→ **EXERCISE DESCRIPTION**:
Without including any pictures, reproduce all the lines below word for word.

→ **PROVIDED DATA**:
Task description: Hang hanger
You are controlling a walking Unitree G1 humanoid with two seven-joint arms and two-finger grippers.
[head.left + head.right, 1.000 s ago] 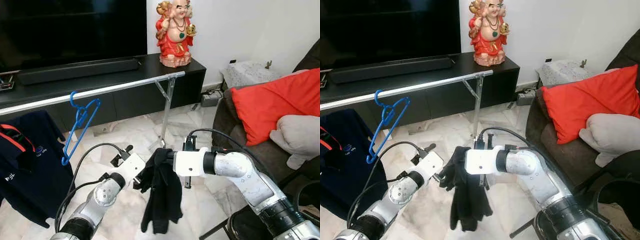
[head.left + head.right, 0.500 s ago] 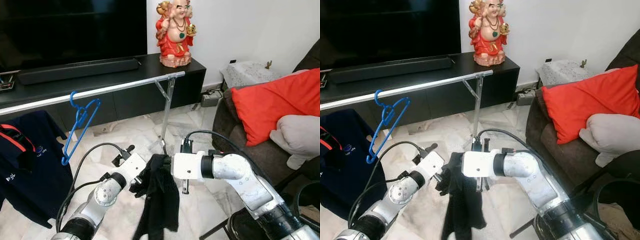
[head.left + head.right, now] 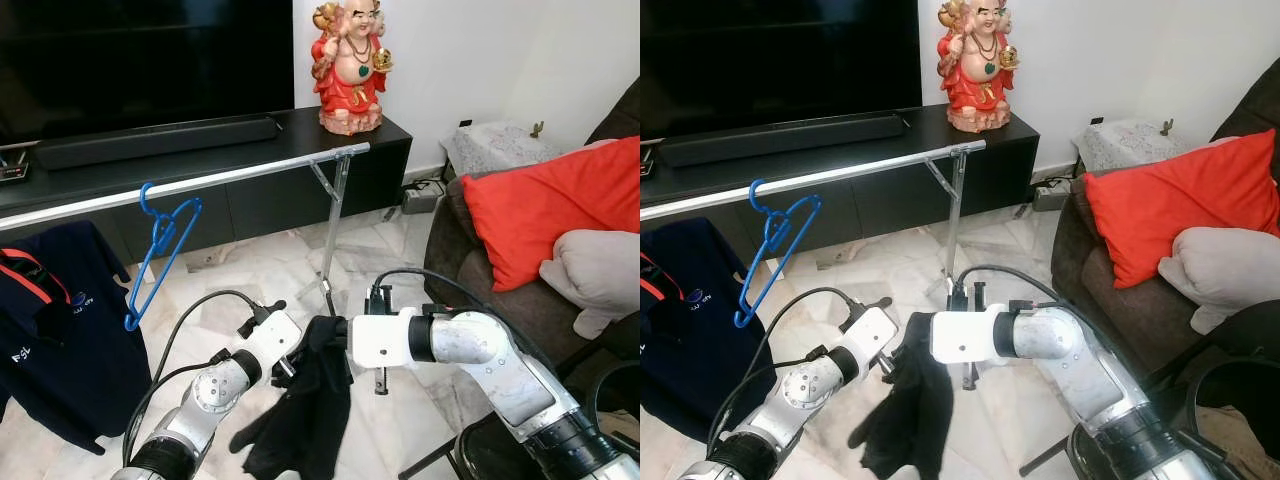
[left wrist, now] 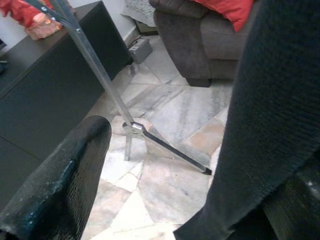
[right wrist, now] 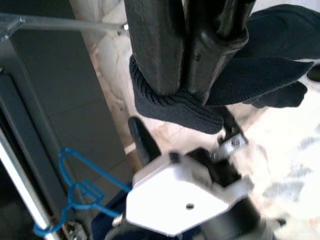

→ **SOLVED PROBLEM**:
Task description: Hang hanger
You are controlling a walking Unitree G1 humanoid with two seven-joint arms and two-finger grippers.
[head.left + head.right, 1.000 s ago] 
[head.left + head.right, 0.500 s ago] 
[head.left + head.right, now] 
[left wrist, now] 
[right wrist, now] 

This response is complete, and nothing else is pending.